Enfin, we kregen een aperitief en een reeks hapjes en hadden blijkbaar geen keuze in het menu, wat overigens helemaal niet erg was. Bart had opgegeven dat komkommer een probleem was, maar er stond in de mail dat ze geen rekening hielden met allergieën, tenzij die levensbedreigend waren. Dat is het nu ook weer niet, ik word alleen kotsmisselijk – letterlijk te nemen – als ik ook maar één stukje binnenkrijg. Eén van de hapjes wees ik dus vriendelijk doch beslist af, maar daar nam de chef geen genoegen mee: hij bracht me prompt een ander zonder komkommer. Hij had gedacht dat een beetje komkommer geen kwaad kon, en het is ook niet alsof ik ervan dood ga, ik kan gewoon niet verder eten. Tsja… Maar overslaan was geen optie, daar kon zijn trots als chef niet tegen. En ja, na een paar hapjes begonnen we dat te begrijpen: er was niks bij waarvan we dachten: “Goh, niet slecht…” Alles was meteen op een bijzonder hoog niveau, niet alleen qua presentatie, maar vooral ook qua uitwerking, smakencombinaties, verfijning…
Daarna werden we via een sluisje – waar we in een nis nog een extra hapje kregen – naar het eigenlijke restaurant gebracht. Je zit er met 16 man rond een grote toog waar de koude gerechten worden samengesteld en je dus een schitterend zicht hebt. Bijzonder aangenaam zitten.
Tussendoor werden we even meegenomen naar de keuken om daar te zien hoe alles in zijn werk ging. De chef is trouwens een bijzonder gedreven, aimabele man die, doordat er maar 16 gasten zijn, ook de tijd neemt om even een praatje te slaan, wat extra uitleg te geven, over zichzelf te vertellen, dat soort dingen. Hij is bijzonder gepassioneerd en dat merk je in alles. En de gerechten? Subliem, echt waar. Ik snap niet dat dit restaurant niet bekender is, dat het trouwens geen twee sterren heeft. Voor mij staat dit vlotjes naast mijn favoriet tot hiertoe, Castor, en mag het er eigenlijk zelfs boven staan. Ik heb echt fantastische dingen gegeten…

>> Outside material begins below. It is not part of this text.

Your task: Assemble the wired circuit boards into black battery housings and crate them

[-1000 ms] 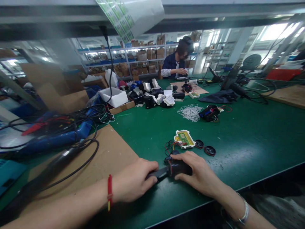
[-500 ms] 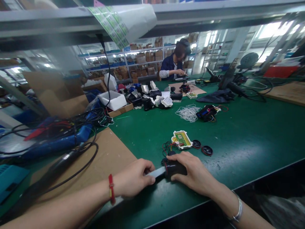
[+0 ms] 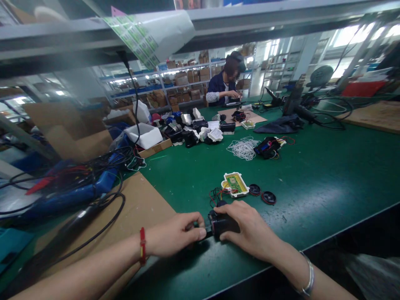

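Observation:
My right hand (image 3: 250, 229) is wrapped over a black cylindrical housing (image 3: 225, 225) lying on the green table near its front edge. Fingers and thumb of my left hand (image 3: 178, 235) pinch a flat, narrow strip-like tool (image 3: 206, 234). Its far end meets the left end of the housing; whether it goes inside is hard to see. Red, black and yellow wires (image 3: 215, 193) run from behind the housing to a white casing (image 3: 244, 192) containing a green circuit board (image 3: 233, 181). Two black round parts with red edges (image 3: 254, 190) lie beside that casing.
A brown board (image 3: 146, 204) lies left, with a black cable (image 3: 120, 208) over it. Farther back are a white cord bundle (image 3: 242, 148), a wired black assembly (image 3: 268, 148), piled black and white housings (image 3: 190, 137) and a white box (image 3: 145, 135). A co-worker (image 3: 223, 85) sits opposite.
The tool in my left hand has turned, its flat face going from pale to dark, and less of it shows. Both hands remain at the housing. The view has shifted slightly.

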The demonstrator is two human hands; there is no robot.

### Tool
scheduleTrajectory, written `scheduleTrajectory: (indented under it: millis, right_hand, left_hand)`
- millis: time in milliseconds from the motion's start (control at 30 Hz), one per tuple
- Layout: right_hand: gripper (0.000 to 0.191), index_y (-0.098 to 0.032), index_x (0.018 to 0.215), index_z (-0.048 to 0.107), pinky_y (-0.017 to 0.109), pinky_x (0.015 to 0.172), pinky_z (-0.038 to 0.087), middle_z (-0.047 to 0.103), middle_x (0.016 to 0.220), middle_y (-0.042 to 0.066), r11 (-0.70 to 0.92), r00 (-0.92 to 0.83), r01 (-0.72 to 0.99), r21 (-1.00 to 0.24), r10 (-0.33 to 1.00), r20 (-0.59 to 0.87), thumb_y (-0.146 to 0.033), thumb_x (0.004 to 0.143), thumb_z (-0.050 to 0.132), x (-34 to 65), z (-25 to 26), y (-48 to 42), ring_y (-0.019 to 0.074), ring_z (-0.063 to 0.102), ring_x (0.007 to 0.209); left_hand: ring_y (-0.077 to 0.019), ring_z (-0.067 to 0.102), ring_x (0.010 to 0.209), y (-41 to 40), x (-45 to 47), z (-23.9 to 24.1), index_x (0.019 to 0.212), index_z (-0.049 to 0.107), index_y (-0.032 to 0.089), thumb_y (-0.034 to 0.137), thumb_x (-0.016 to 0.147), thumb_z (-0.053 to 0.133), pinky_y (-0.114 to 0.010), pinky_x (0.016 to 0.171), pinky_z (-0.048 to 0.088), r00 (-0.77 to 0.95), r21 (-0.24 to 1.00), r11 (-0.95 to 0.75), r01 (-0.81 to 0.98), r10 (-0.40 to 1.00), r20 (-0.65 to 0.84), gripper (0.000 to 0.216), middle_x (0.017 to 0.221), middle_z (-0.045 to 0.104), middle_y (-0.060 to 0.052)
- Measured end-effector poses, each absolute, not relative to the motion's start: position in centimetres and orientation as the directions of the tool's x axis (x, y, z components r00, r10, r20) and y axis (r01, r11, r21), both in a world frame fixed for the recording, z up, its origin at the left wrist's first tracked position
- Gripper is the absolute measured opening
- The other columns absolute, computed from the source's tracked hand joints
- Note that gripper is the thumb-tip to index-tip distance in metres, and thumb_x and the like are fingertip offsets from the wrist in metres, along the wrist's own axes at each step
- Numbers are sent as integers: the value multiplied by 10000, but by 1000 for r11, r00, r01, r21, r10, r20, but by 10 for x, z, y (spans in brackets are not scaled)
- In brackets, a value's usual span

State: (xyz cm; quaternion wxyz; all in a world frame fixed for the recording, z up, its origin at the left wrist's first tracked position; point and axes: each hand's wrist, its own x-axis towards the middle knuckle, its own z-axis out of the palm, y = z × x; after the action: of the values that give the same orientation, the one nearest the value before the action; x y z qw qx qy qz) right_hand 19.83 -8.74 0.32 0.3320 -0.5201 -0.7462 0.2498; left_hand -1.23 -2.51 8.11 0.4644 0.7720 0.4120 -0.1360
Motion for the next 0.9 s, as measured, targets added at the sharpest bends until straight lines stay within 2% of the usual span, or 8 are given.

Na het tweede dessert werden we opnieuw door het sluisje met zeer fijne eetbare sigaartjes richting het salon gebracht, waar intussen een stevige houtrook hing die helemaal de sfeer van een gezellig café laat op de avond weergaf.
En toen volgde nog een reeks friandises bij de koffie.
Man, ik heb zo ongelofelijk lekker gegeten… Bart en ik keken naar elkaar en waren het er over eens: hier willen we terugkomen. Misschien eerst nog eventjes sparen – al valt het voor deze kwaliteit ongelofelijk goed mee – maar ja, hier komen we terug. Echt.
BTW, het menu?
Bon, als ge dus iets te vieren hebt, ge weet waar naartoe. Alleen op tijd reserveren, dacht ik zo.